Both the kids are struggling with colds, but slowly making their way back to no cough (hurray!). Both are doing chest therapy/vest treatments 2-3 times a day. Cayden did 4 a days last week and I think that made all the difference in the improvement we're seeing this week. Thank goodness his school (and Miss Jodi) is so great about doing a treatment after lunch for us! More later...

Thursday, December 10, 2009

I Just Want to Live

Tonight Chris and I (correction: mostly I since Chris was already fast asleep out on the couch) were watching the latest episode of Mercy. New hospital drama that's replacing ER for us.
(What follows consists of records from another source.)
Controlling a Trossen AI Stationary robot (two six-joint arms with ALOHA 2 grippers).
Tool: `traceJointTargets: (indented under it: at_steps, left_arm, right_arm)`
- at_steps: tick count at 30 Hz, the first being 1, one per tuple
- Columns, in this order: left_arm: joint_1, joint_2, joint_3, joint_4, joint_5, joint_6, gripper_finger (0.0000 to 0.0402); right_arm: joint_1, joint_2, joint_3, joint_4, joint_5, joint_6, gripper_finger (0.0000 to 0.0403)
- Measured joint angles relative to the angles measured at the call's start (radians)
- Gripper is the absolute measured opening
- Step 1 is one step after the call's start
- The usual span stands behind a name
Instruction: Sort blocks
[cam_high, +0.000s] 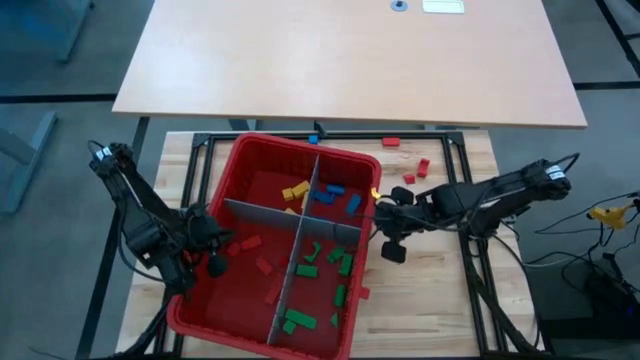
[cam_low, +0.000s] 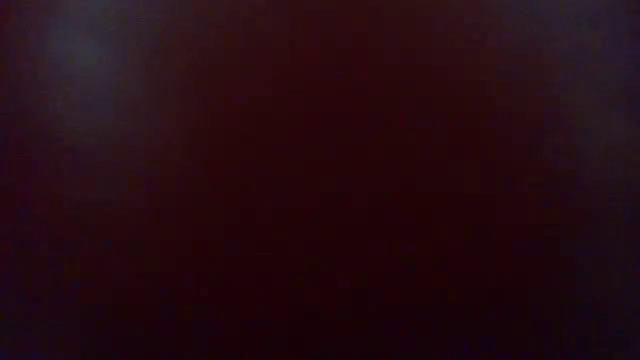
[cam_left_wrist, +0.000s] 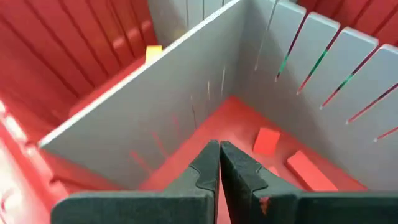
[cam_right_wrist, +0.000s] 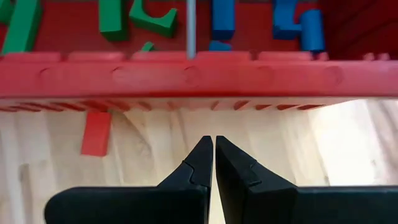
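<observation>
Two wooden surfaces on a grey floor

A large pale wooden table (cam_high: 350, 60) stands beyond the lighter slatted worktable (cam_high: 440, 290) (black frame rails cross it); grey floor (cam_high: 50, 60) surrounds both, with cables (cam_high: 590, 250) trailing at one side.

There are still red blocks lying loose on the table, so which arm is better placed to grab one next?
The right. Its gripper, jaws shut and empty, hovers outside the big red plastic bin near a small red rectangular block on the wooden table. The left gripper is inside the bin.
</observation>
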Motion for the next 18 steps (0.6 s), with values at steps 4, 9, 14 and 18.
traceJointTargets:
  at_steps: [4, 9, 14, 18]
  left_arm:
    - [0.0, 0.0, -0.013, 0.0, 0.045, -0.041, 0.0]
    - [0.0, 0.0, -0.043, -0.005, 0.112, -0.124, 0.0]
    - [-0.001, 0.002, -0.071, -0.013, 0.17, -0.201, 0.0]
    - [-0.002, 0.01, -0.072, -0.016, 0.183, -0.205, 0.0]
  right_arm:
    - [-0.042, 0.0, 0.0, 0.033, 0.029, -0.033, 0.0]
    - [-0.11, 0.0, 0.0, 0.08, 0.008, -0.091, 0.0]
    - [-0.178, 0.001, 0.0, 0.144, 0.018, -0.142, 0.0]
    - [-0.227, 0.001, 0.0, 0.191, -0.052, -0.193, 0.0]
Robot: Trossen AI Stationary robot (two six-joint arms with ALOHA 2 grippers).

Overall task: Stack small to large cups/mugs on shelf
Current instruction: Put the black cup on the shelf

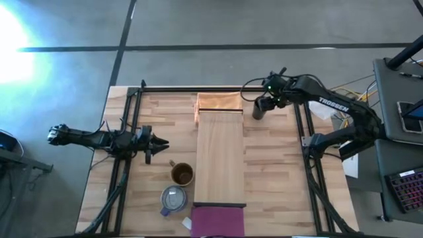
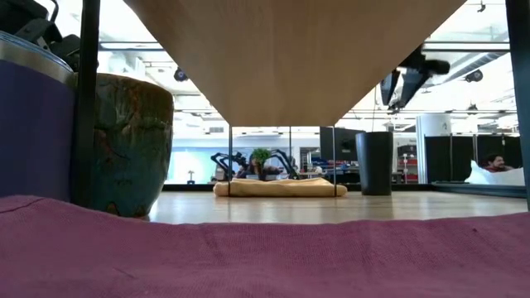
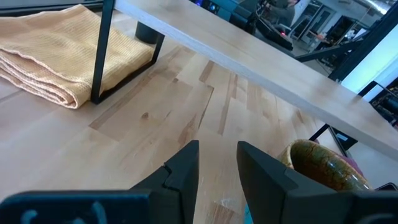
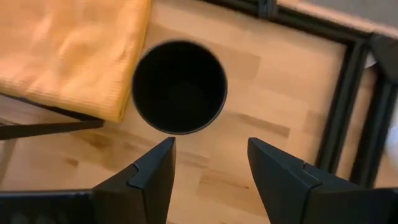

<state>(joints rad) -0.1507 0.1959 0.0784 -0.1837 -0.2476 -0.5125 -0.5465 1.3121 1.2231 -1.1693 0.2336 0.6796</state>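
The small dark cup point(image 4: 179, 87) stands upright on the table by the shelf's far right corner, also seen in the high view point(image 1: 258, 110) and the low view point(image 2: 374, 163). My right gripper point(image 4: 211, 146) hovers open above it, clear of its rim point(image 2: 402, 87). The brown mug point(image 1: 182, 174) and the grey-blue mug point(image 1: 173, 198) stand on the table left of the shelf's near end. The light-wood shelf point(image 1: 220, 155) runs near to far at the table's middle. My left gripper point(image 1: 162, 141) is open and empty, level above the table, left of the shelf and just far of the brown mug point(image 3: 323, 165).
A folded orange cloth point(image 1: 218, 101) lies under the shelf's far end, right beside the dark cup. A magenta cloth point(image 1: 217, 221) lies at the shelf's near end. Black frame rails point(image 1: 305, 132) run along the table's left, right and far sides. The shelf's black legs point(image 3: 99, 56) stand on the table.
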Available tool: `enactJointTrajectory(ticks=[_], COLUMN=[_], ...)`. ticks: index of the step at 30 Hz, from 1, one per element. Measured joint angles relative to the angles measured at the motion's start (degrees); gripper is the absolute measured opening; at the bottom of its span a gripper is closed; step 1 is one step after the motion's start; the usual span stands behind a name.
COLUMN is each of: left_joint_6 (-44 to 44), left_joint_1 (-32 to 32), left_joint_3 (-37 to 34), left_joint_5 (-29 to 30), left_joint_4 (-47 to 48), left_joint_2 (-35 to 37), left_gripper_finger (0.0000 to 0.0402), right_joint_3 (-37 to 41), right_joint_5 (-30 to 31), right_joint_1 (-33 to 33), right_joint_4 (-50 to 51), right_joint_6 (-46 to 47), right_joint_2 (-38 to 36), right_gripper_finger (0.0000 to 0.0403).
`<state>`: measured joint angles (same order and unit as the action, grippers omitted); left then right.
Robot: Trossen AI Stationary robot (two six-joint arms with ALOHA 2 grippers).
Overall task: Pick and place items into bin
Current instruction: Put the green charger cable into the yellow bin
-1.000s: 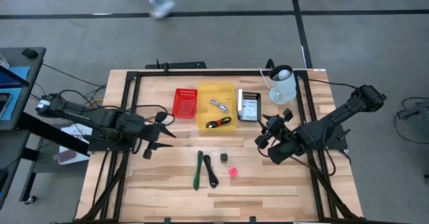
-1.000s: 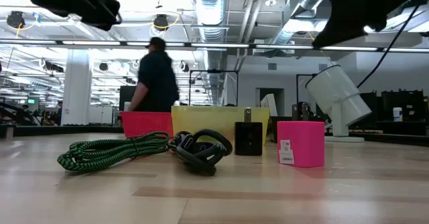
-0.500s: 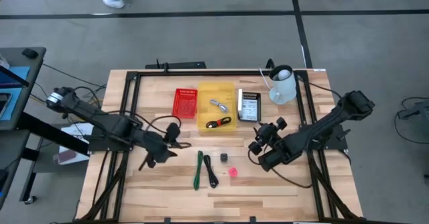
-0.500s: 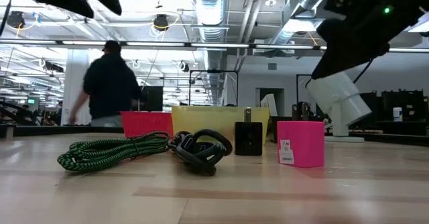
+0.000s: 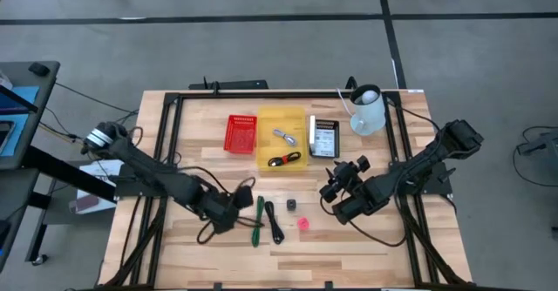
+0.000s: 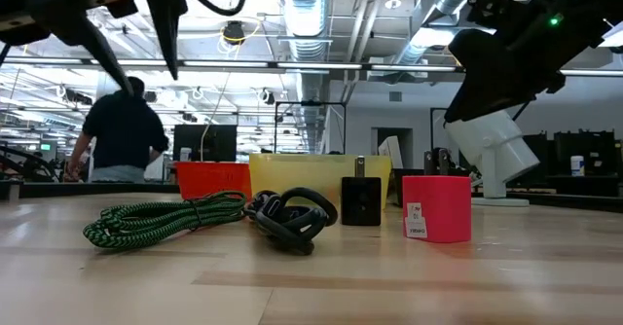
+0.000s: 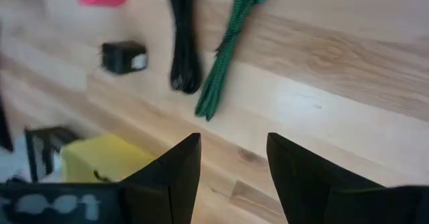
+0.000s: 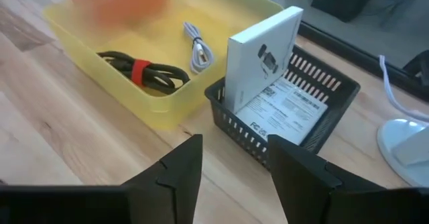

Great show. 3 seconds into it the patient is doing "therapy" and coughing up mucus. Hmmm...looked a bit familiar for us! Yep, he had CYSTIC FIBROSIS and needed a lung transplant. Long story short he got a donor but couldn't receive one because of a blood transfusion he had received a few month prior that would make his body reject the new organs. His options: 1) Opt for a type of radiation to kill all the plasma in his body with a POSSIBILITY for organ donation or 2) skip all the above; go home and live until his lungs are done.

He decided not to go through with the treatment and forgo the transplant. But what he had to say about his decision really affected me as a mom treating CF patients (my kids). The nurse on this man's case couldn't fathom why he wouldn't at least give the procedure a shot. He told her that he had been fighting all his life to beat the disease. For once in his life he just wanted to LIVE. Those words broke my heart. I suddenly wondered do I sympathize enough with my kids? Do they ever want to just stop fighting all together? Do they resent me when I tell them they need to do another round of treatments...for the third time today? Sometimes I forget how strong my little ones are. How much of a fighter they are. And selfishly I hope they never give up fighting. I just want them to live forever.